> **TASK BRIEF**:
Give the listing below again exactly, but without any of its pictures.

> **INFORMATION SUPPLIED**:
= Beginning of Section =
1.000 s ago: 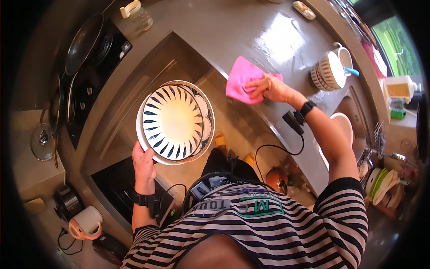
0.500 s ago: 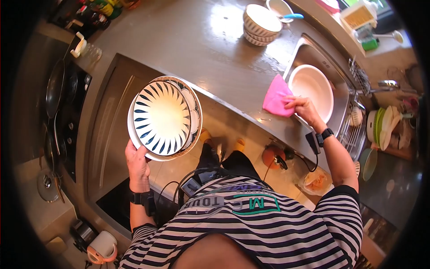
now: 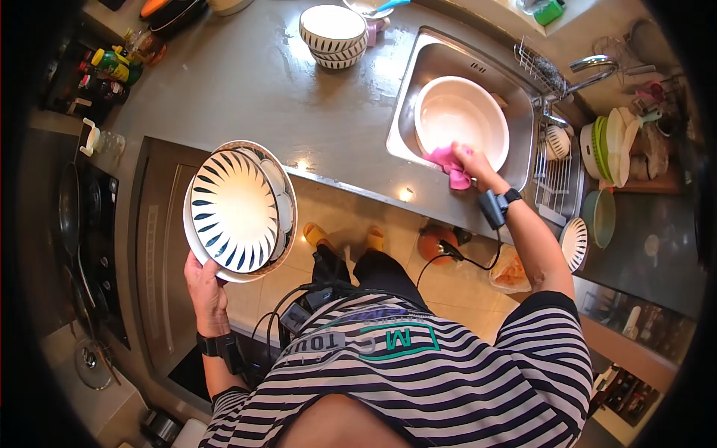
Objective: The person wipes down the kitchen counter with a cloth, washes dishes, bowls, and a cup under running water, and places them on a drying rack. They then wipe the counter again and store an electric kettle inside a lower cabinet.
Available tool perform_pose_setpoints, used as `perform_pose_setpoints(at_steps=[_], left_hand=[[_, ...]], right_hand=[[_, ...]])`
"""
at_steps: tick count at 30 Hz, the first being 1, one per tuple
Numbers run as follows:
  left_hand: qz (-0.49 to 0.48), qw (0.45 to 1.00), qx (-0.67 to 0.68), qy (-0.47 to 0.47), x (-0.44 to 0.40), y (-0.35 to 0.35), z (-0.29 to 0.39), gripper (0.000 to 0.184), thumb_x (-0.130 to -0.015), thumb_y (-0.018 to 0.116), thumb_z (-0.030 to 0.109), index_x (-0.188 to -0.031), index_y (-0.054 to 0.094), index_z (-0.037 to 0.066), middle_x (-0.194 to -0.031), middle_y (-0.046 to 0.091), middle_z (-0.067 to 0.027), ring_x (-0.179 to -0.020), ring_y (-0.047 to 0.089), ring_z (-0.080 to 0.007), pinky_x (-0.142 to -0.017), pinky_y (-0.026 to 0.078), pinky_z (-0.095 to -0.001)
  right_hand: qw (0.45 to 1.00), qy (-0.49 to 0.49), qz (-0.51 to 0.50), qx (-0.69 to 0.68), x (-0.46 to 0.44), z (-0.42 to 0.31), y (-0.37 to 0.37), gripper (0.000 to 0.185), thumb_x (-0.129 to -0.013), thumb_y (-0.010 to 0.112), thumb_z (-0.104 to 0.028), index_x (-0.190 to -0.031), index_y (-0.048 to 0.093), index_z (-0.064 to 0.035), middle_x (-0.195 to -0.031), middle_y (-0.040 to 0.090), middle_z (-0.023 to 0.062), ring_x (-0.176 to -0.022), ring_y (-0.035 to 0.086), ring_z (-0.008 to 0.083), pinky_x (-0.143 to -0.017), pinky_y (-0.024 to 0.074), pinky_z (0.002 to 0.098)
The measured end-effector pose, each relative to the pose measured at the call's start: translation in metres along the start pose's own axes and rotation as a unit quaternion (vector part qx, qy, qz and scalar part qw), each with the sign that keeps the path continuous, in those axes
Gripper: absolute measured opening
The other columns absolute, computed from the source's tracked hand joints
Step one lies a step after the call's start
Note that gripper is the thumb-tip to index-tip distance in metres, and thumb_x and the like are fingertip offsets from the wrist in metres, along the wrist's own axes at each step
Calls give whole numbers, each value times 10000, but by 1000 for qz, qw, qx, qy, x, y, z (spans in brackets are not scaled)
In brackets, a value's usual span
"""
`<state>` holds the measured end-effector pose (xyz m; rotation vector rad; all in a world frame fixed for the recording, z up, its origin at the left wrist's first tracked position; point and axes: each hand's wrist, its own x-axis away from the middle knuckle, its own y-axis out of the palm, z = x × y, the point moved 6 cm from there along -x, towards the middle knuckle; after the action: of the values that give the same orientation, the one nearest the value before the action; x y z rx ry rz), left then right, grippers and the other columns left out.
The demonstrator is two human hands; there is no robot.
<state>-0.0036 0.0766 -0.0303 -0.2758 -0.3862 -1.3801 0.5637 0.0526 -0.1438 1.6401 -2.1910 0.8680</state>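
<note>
My left hand (image 3: 205,291) grips the near rim of a stack of plates, held tilted over the floor beside the counter. The top plate (image 3: 234,211) is white with dark leaf-shaped strokes around it. Under it show a flower-patterned dish (image 3: 282,209) and a larger white rim; how many pieces lie beneath is hidden. My right hand (image 3: 472,166) is closed on a bunched pink cloth (image 3: 457,178) at the sink's near edge. Right behind the cloth stands a white basin (image 3: 455,112) in the metal sink (image 3: 403,112); whether they touch I cannot tell.
Stacked patterned bowls (image 3: 334,37) stand on the grey counter (image 3: 246,82). A faucet (image 3: 594,66) and a wire rack (image 3: 554,175) flank the sink on the right. At the left are bottles (image 3: 116,67) and a pan (image 3: 69,209) on the stove.
The pink cloth, spread beside the basin before, is now bunched at the sink's near edge in my right hand. My left hand keeps hold of the plates. The whole view has shifted.
</note>
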Motion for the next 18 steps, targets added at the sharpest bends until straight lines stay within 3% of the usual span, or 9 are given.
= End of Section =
> **SOLUTION TO THIS PROBLEM**:
1.000 s ago: 
0.500 s ago: 
now: 
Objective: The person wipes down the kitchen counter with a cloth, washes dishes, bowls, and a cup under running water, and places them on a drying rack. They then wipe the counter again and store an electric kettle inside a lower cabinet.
Available tool perform_pose_setpoints, used as `perform_pose_setpoints(at_steps=[_], left_hand=[[_, ...]], right_hand=[[_, ...]])`
"""
at_steps: tick count at 30 Hz, the first being 1, one per tuple
Numbers run as follows:
  left_hand: qz (-0.49 to 0.48), qw (0.45 to 1.00), qx (-0.67 to 0.68), qy (-0.47 to 0.47), x (-0.44 to 0.40), y (-0.35 to 0.35), z (-0.29 to 0.39), gripper (0.000 to 0.184), thumb_x (-0.130 to -0.015), thumb_y (-0.018 to 0.116), thumb_z (-0.030 to 0.109), index_x (-0.188 to -0.031), index_y (-0.054 to 0.094), index_z (-0.037 to 0.066), middle_x (-0.194 to -0.031), middle_y (-0.046 to 0.091), middle_z (-0.067 to 0.027), ring_x (-0.179 to -0.020), ring_y (-0.047 to 0.089), ring_z (-0.080 to 0.007), pinky_x (-0.142 to -0.017), pinky_y (-0.026 to 0.078), pinky_z (-0.095 to -0.001)
  right_hand: qw (0.45 to 1.00), qy (-0.49 to 0.49), qz (-0.51 to 0.50), qx (-0.69 to 0.68), x (-0.46 to 0.44), z (-0.42 to 0.31), y (-0.37 to 0.37), gripper (0.000 to 0.185), thumb_x (-0.129 to -0.013), thumb_y (-0.010 to 0.112), thumb_z (-0.104 to 0.028), index_x (-0.190 to -0.031), index_y (-0.048 to 0.093), index_z (-0.064 to 0.035), middle_x (-0.195 to -0.031), middle_y (-0.040 to 0.090), middle_z (-0.023 to 0.062), ring_x (-0.176 to -0.022), ring_y (-0.035 to 0.086), ring_z (-0.008 to 0.083), pinky_x (-0.143 to -0.017), pinky_y (-0.024 to 0.074), pinky_z (0.002 to 0.098)
The measured end-effector pose, each relative to the pose measured at the call's start: translation in metres along the start pose's own axes and rotation as a unit quaternion (vector part qx, qy, qz and scalar part qw), each with the sign that keeps the path continuous, in those axes
Gripper: absolute measured opening
The other columns absolute, computed from the source's tracked hand joints
Step one lies a step after the call's start
Note that gripper is the thumb-tip to index-tip distance in metres, and thumb_x and the like are fingertip offsets from the wrist in metres, along the wrist's own axes at each step
Calls give whole numbers, each value times 10000, but by 1000 for qz, qw, qx, qy, x, y, z (spans in brackets are not scaled)
In brackets, a value's usual span
"""
`<state>` holds the measured end-effector pose (xyz m; rotation vector rad; all in a world frame fixed for the recording, z up, its origin at the left wrist's first tracked position; point and axes: each hand's wrist, its own x-axis away from the middle knuckle, its own y-axis out of the palm, z = x × y, the point moved 6 cm from there along -x, towards the middle knuckle; after the action: of the values that give the same orientation, the one nearest the value before the action; x y z rx ry rz), left then right, grippers and the other columns left out.
The demonstrator is two human hands; there is no robot.
<state>-0.0036 0.0766 -0.0303 -0.2758 -0.3862 -1.3801 0.5637 0.0526 -0.1438 1.6401 -2.1910 0.8680</state>
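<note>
My left hand (image 3: 205,291) grips the near rim of a stack of plates, held tilted over the floor beside the counter. The top plate (image 3: 234,211) is white with dark leaf-shaped strokes around it. Under it show a flower-patterned dish (image 3: 282,209) and a larger white rim; how many pieces lie beneath is hidden. My right hand (image 3: 472,166) is closed on a bunched pink cloth (image 3: 457,178) at the sink's near edge. Right behind the cloth stands a white basin (image 3: 455,112) in the metal sink (image 3: 403,112); whether they touch I cannot tell.
Stacked patterned bowls (image 3: 334,37) stand on the grey counter (image 3: 246,82). A faucet (image 3: 594,66) and a wire rack (image 3: 554,175) flank the sink on the right. At the left are bottles (image 3: 116,67) and a pan (image 3: 69,209) on the stove.
The pink cloth, spread beside the basin before, is now bunched at the sink's near edge in my right hand. My left hand keeps hold of the plates. The whole view has shifted.
</note>
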Motion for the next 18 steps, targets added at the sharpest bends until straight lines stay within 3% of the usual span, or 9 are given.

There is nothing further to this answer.